House lawmakers voted 272-162 to prevent the tax on inherited estates from reappearing after its one-year disappearance in 2010. The bill would end the tax at a cost of roughly $290 billion over the next decade.
Democratic Reps. Thomas Allen and Michael Michaud of Maine voted against the measure.
The House has passed bills repealing the tax several times since enacting the 2001 law that lifted the tax for a year. Those bills have languished in the Senate. Supporters hope a bigger Republican majority there could mean the difference this year.
National Federation of Independent Business President Jack Faris said millions of small businesses are “looking for senators who are committed to supporting full repeal.”

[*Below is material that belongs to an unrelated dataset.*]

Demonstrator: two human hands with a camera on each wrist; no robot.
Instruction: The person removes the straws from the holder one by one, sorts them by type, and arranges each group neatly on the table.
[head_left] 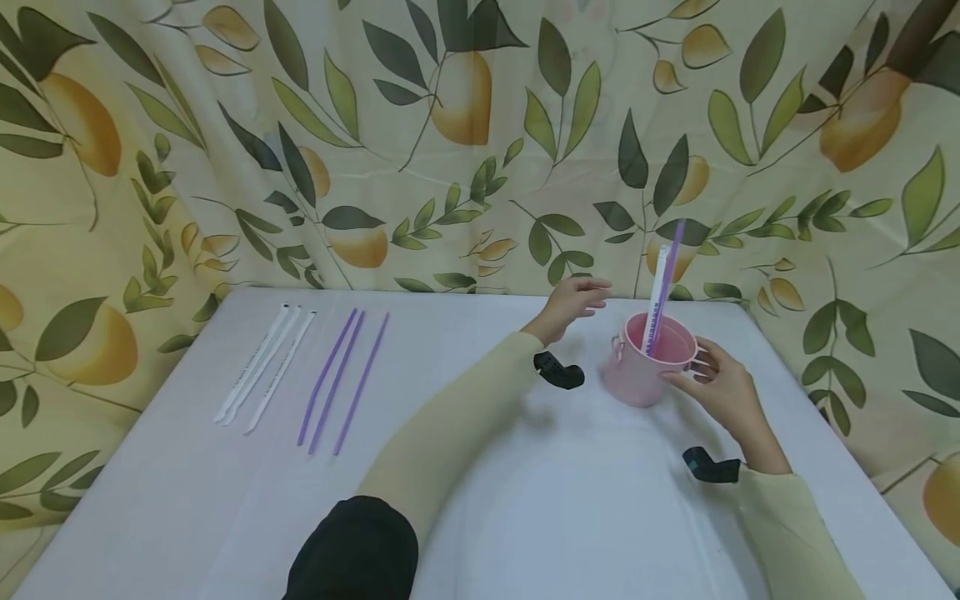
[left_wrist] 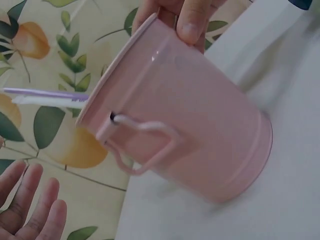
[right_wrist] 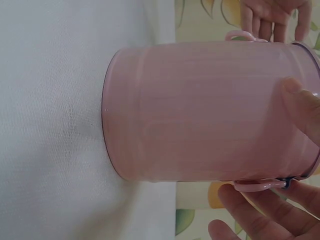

Sen. Jon Kyl, R-Ariz., refused to predict the likelihood of success.
“We are working to see what the best approach is,” Kyl said.
President Bush called the elimination “a matter of basic fairness.” He said, “The death tax results in the double taxation of many family assets while hurting the source of most new jobs in this country – America’s small business and farms.”
Other Republicans agreed and said an estate tax discriminates against some families simply to raise money for government spending.
Most estates already are exempt from federal taxes. The Internal Revenue Service said just over 2 percent of people who died in 2001 left estates subject to taxation.
Rep. Christopher Cox, R-Calif., said those pushing to retain a tax “still want to pry lots of cash out of the cold, dead fingers of America’s deceased entrepreneurs.”